Damit wird das Buch mehr als nur eine Sammlung von Geschichten – es wird zu einem Werkzeug für emotionale Bildung. Kinder lernen, ihre Gefühle zu benennen, Konflikte zu verstehen und Mitgefühl zu entwickeln. In einer Zeit, in der die Welt oft zu laut und zu schnell ist, bietet dieses Buch einen kleinen Raum der Ruhe.
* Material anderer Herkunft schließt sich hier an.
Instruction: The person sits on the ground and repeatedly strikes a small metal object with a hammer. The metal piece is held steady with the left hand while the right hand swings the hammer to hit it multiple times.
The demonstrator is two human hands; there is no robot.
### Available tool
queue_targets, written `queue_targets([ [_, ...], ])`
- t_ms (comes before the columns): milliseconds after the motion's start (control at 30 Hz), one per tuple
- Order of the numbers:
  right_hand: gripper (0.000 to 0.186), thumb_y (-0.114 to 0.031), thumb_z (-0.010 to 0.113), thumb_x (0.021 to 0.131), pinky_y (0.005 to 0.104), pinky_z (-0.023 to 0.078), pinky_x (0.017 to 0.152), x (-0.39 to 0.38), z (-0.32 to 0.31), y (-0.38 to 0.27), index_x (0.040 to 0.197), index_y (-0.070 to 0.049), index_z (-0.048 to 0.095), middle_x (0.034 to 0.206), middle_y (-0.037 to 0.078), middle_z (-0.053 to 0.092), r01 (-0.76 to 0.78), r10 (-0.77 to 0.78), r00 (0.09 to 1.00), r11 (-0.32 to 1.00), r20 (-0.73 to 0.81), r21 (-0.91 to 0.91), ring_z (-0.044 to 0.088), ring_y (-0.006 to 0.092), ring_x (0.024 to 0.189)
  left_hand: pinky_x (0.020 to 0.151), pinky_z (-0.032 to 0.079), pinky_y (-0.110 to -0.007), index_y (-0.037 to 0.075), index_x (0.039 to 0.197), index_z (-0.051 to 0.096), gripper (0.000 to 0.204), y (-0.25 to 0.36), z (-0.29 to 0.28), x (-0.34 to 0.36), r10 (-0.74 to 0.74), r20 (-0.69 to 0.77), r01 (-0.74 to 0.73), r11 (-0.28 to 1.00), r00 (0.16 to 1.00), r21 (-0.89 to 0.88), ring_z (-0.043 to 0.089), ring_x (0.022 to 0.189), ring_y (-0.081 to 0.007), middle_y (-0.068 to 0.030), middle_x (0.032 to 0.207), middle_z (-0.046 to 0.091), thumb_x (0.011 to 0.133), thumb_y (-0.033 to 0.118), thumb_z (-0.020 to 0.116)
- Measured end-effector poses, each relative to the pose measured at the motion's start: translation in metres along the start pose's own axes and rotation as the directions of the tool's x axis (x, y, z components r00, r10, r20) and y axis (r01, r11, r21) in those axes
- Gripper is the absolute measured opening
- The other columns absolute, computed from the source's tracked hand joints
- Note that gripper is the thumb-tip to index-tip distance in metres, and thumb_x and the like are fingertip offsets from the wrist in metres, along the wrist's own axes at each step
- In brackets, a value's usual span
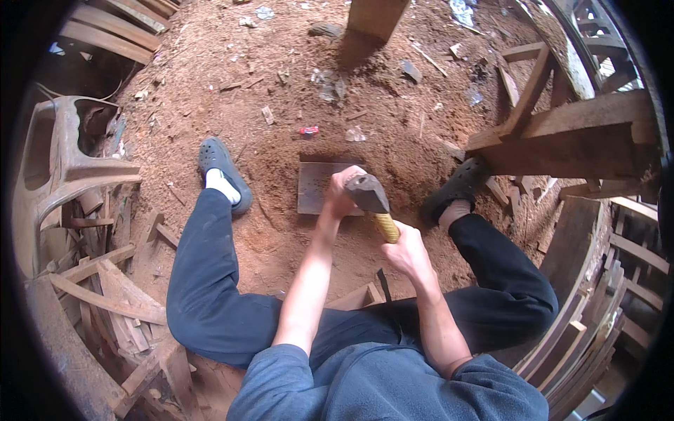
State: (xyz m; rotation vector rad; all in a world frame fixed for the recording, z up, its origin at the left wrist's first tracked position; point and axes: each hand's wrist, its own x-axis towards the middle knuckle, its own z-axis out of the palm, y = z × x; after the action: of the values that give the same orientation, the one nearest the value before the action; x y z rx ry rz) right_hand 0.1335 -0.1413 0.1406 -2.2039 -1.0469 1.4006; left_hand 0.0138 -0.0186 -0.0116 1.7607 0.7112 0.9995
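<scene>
My right hand [409,251] is wrapped round the yellow, ribbed handle [385,228] of a hammer. The dark, worn hammer head [367,194] is raised toward the view, over the space between my feet. My left hand [342,191] is closed just left of the head, above a flat square wooden block [316,188] on the ground. The hammer head and my own hand hide its fingertips and whatever they may hold.
Sawdust and wood chips cover the ground, with a small red wrapper [309,130] beyond the block. A wooden post [375,19] stands ahead. A brown plastic chair [67,165] and scrap wood lie left; a heavy beam [569,133] and stacked boards [576,337] are right.
</scene>
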Motion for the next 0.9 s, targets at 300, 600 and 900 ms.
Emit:
queue_targets([
  [300,0.034,-0.015,0.066,0.071,0.0383,0.05,0.068,0.007,0.008,0.008,0.1,0.002,0.061,0.079,0.024,0.065,0.1,-0.085,0.99,0.985,-0.11,0.142,0.067,0.0343,0.075,0.064,0.05,-0.033,0.002,0.084,0.06,0.017,0.003,0.001,0.009,-0.105,-0.036,0.103,0.993,0.994,-0.052,0.064,0.07,-0.0296,-0.0136,0.075,0.062,0.069,0.004,0.068],
  [600,0.038,-0.023,0.073,0.072,0.0329,0.049,0.063,0.003,0.01,0.016,0.097,0.002,0.061,0.069,0.014,0.062,0.077,-0.065,0.996,0.975,-0.065,0.208,0.058,0.0157,0.063,0.061,0.05,-0.032,0.003,0.082,0.061,0.012,0.001,0.003,0.007,-0.024,-0.028,0.023,0.999,0.999,-0.033,0.064,0.069,-0.0249,-0.01,0.076,0.063,0.075,0.01,0.067],
  [900,0.028,-0.014,0.072,0.072,0.0304,0.046,0.059,0.011,0.016,0.029,0.091,0.003,0.061,0.064,0.007,0.058,0.033,0.005,0.99,0.961,-0.138,0.275,0.051,0.0101,0.061,0.061,0.05,-0.032,0.004,0.077,0.061,0.015,0.011,0.015,0.011,-0.193,-0.106,0.184,0.979,0.975,-0.09,0.065,0.064,-0.0243,-0.0111,0.07,0.064,0.064,0.003,0.068],
])
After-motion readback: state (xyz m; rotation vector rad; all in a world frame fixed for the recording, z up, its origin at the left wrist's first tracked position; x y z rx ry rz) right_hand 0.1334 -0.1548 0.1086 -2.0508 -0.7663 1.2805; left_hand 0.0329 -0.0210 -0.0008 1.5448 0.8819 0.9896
Mit seinem Leineneinband, der feinen Goldfolie und den hochwertigen Illustrationen ist „Kleine Dinos – große Fragen“ auch haptisch ein Genuss. Es ist eines jener Bücher, die man gerne in die Hand nimmt, aufschlägt, weiterverschenkt. Ein Buch, das auf dem Nachttisch liegen bleibt, weil man immer wieder darin blättern möchte. Gerade für Familien ist es ein wunderbarer Gesprächsanlass. Eltern können mit ihren Kindern über die Themen sprechen, gemeinsam lachen und staunen – und vielleicht selbst merken, wie wohltuend es ist, über die großen Fragen des Lebens nachzudenken.